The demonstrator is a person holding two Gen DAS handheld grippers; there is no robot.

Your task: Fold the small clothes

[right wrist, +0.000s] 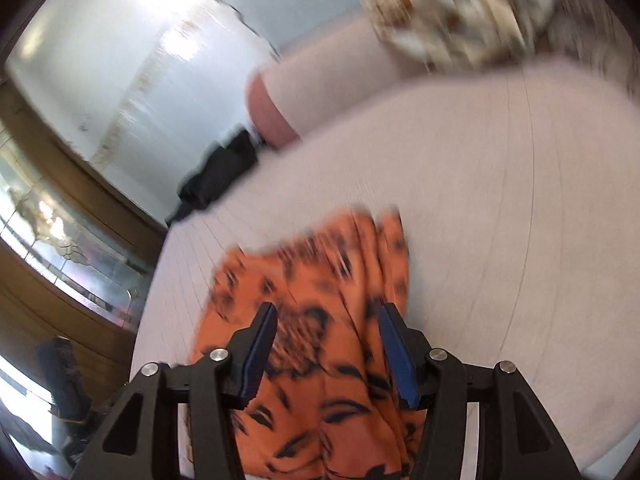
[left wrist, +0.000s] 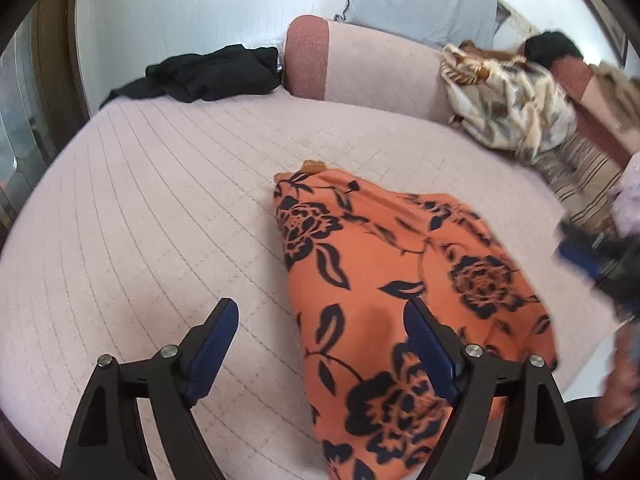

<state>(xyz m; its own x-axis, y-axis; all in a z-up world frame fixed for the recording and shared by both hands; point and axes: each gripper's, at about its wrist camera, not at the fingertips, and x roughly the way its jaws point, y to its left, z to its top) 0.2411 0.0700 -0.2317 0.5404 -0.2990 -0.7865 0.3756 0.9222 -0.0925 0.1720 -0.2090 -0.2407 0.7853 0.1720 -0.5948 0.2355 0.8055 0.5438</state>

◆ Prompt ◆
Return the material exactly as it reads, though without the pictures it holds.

◆ Expected answer ◆
The demonstrator is a person holding two Gen DAS handheld grippers; there is no robot.

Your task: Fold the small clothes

[right wrist, +0.000s] 
[left wrist, +0.000s] 

<state>(xyz m; its own x-axis, y-axis; all in a z-up world frame fixed for the recording and shared by both hands; point and axes: each gripper's, at about its wrist camera, not at the fingertips, and x roughly the way its jaws point, y to its left, z to its top) 0.2411 0.0700 -0.2317 0.5404 -0.2990 -0.7865 0.3756 0.9222 -0.0925 0.1720 -0.2090 -0.2407 0.7853 0.1720 -0.5948 0.2355 0.8055 0.5438</state>

This concludes the exercise.